Wherever the word "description" appears in a line of the data, that line should be copied.

+-------+

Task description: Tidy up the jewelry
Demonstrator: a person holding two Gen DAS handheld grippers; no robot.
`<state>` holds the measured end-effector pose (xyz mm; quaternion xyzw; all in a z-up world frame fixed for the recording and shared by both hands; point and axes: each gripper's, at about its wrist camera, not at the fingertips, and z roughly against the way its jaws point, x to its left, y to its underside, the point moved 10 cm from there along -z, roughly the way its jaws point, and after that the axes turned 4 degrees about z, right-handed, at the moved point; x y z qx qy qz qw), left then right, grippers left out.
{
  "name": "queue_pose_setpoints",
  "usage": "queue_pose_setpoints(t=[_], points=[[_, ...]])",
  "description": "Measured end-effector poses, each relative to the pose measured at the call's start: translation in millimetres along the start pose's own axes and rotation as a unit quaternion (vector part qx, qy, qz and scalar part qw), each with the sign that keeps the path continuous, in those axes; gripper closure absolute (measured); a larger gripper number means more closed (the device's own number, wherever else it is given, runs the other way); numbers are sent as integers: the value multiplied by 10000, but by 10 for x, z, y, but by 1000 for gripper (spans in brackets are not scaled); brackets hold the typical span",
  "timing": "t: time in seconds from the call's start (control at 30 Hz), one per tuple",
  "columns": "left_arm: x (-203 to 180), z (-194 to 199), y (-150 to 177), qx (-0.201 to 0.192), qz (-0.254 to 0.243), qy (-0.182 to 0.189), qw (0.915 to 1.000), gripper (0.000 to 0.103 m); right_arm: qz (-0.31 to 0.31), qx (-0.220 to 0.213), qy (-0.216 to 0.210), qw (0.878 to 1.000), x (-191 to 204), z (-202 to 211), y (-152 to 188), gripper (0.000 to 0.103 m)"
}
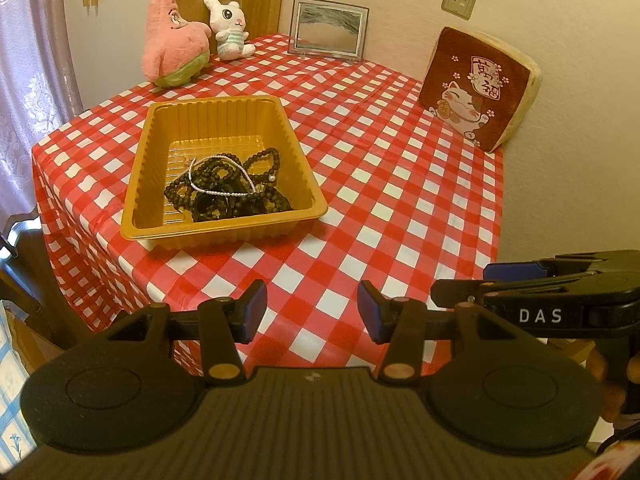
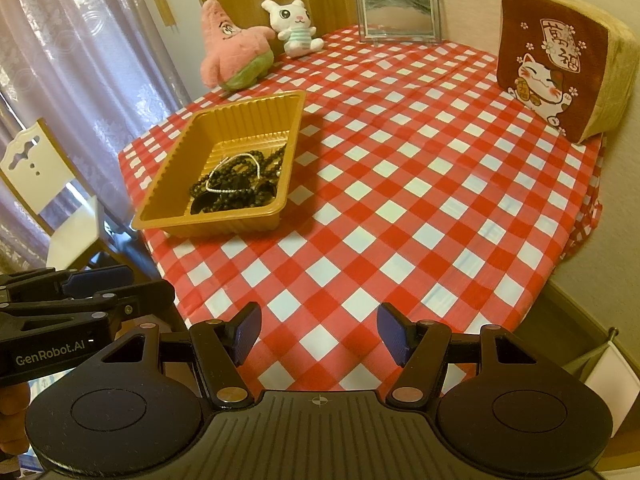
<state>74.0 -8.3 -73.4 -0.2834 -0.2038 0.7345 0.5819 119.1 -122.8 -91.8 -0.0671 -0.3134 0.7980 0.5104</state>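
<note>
An orange plastic tray (image 1: 138,184) (image 2: 172,196) stands on the red-and-white checked tablecloth, left of centre. Inside it lies a tangle of dark bead strings (image 1: 232,192) (image 2: 236,184) with a thin white bead bracelet (image 1: 218,176) (image 2: 240,172) draped over them. My left gripper (image 1: 312,310) hangs open over the table's near edge, well short of the tray, with nothing between its blue pads. My right gripper (image 2: 319,332) is likewise open and empty above the near edge, to the right of the tray. Each gripper shows at the side of the other's view.
At the far edge sit a pink starfish plush (image 1: 172,40) (image 2: 232,48), a white bunny plush (image 1: 228,28) (image 2: 294,28) and a framed picture (image 1: 328,30) (image 2: 398,14). A brown cat cushion (image 1: 476,88) (image 2: 556,60) leans on the right wall. A white chair (image 2: 52,200) stands left.
</note>
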Motion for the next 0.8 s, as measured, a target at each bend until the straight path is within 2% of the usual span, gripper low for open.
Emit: queue_pose_setpoints(t=[0.73,0.8], points=[[-6,-149,-84,10,-2,-58,10000,56,-76,110,18,9999,-117,-126,-27,39],[-15,-171,-92,27,-18,-35,10000,53,-86,132,28,9999,-106,-127,-25,39]])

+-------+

--- TASK RESPONSE ---
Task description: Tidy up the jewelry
  "description": "Measured end-effector poses, each relative to the pose measured at the call's start: translation in millimetres along the start pose's own axes and rotation as a unit quaternion (vector part qx, qy, qz and scalar part qw), each with the sign that keeps the path continuous, in those axes; gripper closure absolute (measured); a larger gripper number means more closed (the device's own number, wherever else it is given, runs the other way); numbers are sent as integers: the value multiplied by 10000, but by 10 for x, z, y, but by 1000 for gripper (spans in brackets are not scaled); brackets hold the typical span",

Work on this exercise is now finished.